BIOGRAPHICAL NOTE.

Alexander Pope was born in London in 1688. He had some instruction at home, and was afterwards sent, first to a Roman Catholic seminary near Winchester, then to another in London. "This," he said, "was all the teaching I ever had, and God knows it extended a very little way. When I had done with my priests, I took to reading by myself, for which I had a very great eagerness and enthusiasm, especially for poetry: and in a few years I had dipped into a very great number of the English, Italian, Latin, and Greek poets." He was small of stature and deformed, and his ill health made him peevish, irritable, and selfish. Yet his rare intellectual abilities and the deserved success of his earlier poetry secured for him the friendship of many of the most influential men of the time. Bolingbroke declared that he never knew a man more tenderly devoted to his friends; and Warburton said, "He is as good a companion as poet, and, what is more, appears to be a good man."
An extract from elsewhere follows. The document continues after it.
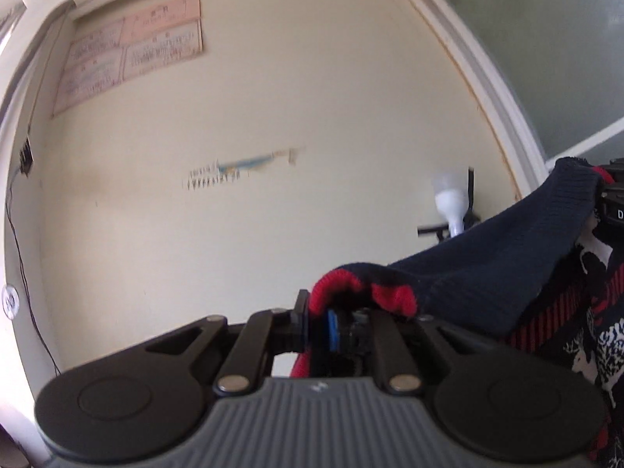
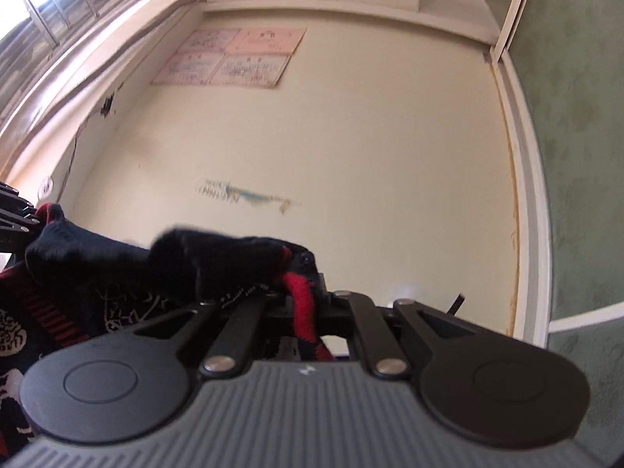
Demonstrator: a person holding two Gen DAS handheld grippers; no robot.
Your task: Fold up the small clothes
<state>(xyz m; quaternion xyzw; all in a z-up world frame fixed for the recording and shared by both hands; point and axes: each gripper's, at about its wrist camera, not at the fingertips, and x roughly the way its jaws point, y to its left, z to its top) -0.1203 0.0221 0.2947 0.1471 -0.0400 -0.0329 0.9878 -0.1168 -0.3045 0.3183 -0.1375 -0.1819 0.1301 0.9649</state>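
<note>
I'm pinching the ribbed, red-trimmed navy knitted garment (image 1: 487, 273) in both the left gripper (image 1: 335, 323) and right gripper (image 2: 300, 296), lower frame, jaws clamped narrow.

I get soft daylight in both views, coming from the window (image 2: 43, 19) at the upper left, where it blows out to white glare. The cream wall (image 1: 273, 214) beside it is evenly lit but smeared with motion blur. Straight lines bow hard near the fisheye edges, and the corners go dark.
</note>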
Pope's "Essay on Criticism" was published in 1711; the "Rape of the Lock" in 1714; his translation of Homer's "Iliad" in 1715-18, and of the "Odyssey" in 1726; the "Dunciad" in 1728; the "Essay on Man" in 1732. A revised and enlarged version of the "Dunciad" was published in 1742. The latter part of Pope's life was spent at his country-seat of Twickenham, which he enlarged and beautified from the proceeds of his translation of Homer. He died in 1744.

"Pope is our greatest master in didactic poetry," says Stopford Brooke, "not so much because of the worth of the thoughts as because of the masterly form in which they are put."

"In two directions," says Mark Pattison, "in that of condensing and pointing his meaning, and in that of drawing the utmost harmony of sound out of the couplet, Pope carried versification far beyond the point at which it was when he took it up. The matter which he worked up into his verse has a permanent value, and is indeed one of the most precious heirlooms which the eighteenth century has bequeathed us."

Other Poems to be Read: The Rape of the Lock; The Dying Christian to his Soul; The Universal Prayer; Pastorals; Windsor Forest.

References: Johnson's Lives of the Poets; Stephen's Hours in a Library; De Quincey's Literature of the Eighteenth Century; Lowell's My Study Window; Pope (English Men of Letters), by Leslie Stephen.


The Seventeenth Century.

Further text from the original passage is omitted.